Both these animals are currently pregnant and are expected to calve again before the age of 26 months. At the other extreme, Jannie has ploughed genetics back into his herd.

These have come, for example, from a cow that produced 19 calves in 21 years, while currently one of his most prized cows (with an ICP of 332 days/16 calves) will drop her 17th calf at 16 years and 11 months.

Weaners and bulls
Two to three bull calves are selected for future breeding duties each year and the rest are weaned and sold – at an average weight of 187kg to 200kg at seven months – to a feedlot owned by Dr Piet Prinsloo of Haakdoring near Mookgopong.

Although Jannie receives about R1/kg less for his Nguni weaners than heavier weaners from some other breeds, he says he more than makes up for this through the sale of his Nguni heifers.

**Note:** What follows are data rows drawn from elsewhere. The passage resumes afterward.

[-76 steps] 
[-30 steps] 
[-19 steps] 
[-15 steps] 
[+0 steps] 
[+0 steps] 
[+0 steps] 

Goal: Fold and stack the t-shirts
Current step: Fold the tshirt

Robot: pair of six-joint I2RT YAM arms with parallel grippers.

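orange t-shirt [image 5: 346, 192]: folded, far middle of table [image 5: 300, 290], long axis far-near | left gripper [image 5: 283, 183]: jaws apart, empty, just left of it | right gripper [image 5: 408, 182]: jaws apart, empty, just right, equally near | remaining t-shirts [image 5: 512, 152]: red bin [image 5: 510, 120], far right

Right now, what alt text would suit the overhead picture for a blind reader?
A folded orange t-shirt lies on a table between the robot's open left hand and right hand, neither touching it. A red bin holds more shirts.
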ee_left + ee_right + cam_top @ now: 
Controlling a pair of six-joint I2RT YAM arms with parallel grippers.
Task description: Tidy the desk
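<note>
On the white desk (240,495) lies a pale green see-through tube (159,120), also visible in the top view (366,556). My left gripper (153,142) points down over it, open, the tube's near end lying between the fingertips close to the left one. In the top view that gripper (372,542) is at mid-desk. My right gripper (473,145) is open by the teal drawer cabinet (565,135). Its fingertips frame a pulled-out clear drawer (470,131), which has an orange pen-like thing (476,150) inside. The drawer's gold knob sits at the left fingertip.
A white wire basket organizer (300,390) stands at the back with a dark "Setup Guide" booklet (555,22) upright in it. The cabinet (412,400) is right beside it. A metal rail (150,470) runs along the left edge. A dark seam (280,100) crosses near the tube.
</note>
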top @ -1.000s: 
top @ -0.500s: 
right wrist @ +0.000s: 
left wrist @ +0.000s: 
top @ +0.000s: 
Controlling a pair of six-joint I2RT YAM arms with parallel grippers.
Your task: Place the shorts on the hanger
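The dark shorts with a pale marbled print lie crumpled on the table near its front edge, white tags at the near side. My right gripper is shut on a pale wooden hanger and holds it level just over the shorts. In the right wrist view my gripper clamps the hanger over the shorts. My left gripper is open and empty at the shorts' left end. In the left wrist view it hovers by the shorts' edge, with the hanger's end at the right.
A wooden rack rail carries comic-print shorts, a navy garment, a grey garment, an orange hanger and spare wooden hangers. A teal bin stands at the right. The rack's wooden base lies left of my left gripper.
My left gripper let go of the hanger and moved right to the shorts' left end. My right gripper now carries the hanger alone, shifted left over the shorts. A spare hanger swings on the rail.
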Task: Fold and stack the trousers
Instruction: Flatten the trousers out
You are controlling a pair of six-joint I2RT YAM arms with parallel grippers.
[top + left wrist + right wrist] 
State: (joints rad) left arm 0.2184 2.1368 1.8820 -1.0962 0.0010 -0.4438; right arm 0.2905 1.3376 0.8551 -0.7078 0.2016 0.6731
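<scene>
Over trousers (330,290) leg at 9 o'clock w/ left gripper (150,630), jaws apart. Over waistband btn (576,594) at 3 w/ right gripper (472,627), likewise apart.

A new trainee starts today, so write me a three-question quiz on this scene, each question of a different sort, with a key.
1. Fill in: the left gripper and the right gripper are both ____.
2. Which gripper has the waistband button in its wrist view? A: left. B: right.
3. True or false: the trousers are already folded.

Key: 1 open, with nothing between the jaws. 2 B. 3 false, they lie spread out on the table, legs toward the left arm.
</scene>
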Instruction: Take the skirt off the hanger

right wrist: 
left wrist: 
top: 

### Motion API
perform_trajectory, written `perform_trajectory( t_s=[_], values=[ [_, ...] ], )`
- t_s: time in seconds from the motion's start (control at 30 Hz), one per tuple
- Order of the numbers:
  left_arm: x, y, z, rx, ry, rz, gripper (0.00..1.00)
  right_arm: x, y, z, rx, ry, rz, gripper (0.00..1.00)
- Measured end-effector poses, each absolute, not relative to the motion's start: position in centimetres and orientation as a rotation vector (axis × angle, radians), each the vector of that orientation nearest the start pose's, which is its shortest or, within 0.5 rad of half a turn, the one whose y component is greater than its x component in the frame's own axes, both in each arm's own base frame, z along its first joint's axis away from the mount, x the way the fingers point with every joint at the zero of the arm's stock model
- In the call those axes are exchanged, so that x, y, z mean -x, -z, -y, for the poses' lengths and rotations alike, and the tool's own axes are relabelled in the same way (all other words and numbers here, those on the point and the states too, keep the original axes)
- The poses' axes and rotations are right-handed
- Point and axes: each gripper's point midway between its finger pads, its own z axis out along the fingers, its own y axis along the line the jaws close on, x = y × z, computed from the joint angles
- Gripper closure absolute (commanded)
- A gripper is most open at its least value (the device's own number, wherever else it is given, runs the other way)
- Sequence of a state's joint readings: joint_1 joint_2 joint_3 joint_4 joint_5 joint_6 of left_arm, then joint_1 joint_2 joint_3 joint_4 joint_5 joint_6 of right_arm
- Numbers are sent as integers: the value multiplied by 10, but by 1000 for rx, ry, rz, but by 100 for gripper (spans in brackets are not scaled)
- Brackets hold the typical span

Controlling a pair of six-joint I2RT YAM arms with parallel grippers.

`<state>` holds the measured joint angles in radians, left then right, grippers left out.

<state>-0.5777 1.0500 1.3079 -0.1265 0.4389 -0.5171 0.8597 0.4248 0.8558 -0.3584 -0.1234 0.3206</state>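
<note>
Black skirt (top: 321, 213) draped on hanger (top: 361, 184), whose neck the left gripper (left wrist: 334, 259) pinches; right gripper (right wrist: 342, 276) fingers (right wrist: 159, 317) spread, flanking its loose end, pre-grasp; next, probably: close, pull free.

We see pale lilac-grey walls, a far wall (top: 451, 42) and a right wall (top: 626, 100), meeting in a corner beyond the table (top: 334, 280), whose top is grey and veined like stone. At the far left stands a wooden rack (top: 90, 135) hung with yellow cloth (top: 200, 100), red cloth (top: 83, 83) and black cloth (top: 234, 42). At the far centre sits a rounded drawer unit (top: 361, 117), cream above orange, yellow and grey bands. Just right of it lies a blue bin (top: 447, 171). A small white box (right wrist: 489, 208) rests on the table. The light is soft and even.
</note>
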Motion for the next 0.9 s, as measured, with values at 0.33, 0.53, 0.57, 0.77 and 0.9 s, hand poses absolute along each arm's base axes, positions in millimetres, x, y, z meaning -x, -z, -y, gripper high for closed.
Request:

“The R200 or so that I lose on a weaner [ox], I make up by a few thousand rand on a heifer. I’ve sold weaner heifers for up to R10 000 in the past,’’ he says.

Jannie has also received exceptional prices for his bulls, including R46 000 for GHB 04 14 at the 2007 Highveld Nguni sale, and recently, R48 000 for GHB 10 302 at the 2014 Springbokvlakte Nguni Club Internet Sale.

He normally uses bulls like these on his own heifer herd before selling them to fellow breeders at about three years of age. He sees this as a good advertisement of their quality.

“I sell bulls that I’m willing to use in my own herd,’’ he says.

Jannie also sources one to two bulls every second year to diversify the genetic gene pool of the Goedvoor herd. When buying a bull he makes an effort to isolate those produced by exceptionally fertile dam lines exhibiting good milk production qualities.

These are not necessarily ‘showroom’ bulls, however. Top bulls he has purchased over the years include NI 94 205 and GMD 01 13 (the latter for R92 000) from Mike Greyling at the Highveld Nguni Sale in 2007, while the current herd sire Oscar (GMD 04 30) was also sourced from Mike Greyling.

The Goedvoor Nguni herd is defined by two single sire herds – a heifer and a cow herd. Jannie has never adhered to a set breeding season but the vast majority of his female cattle calve in September or October.

He is, however, now considering establishing a breeding season from the beginning of December to the end of February to minimise the risk of calves arriving in winter. Doing this would also improve management, including the effective marketing of weaners.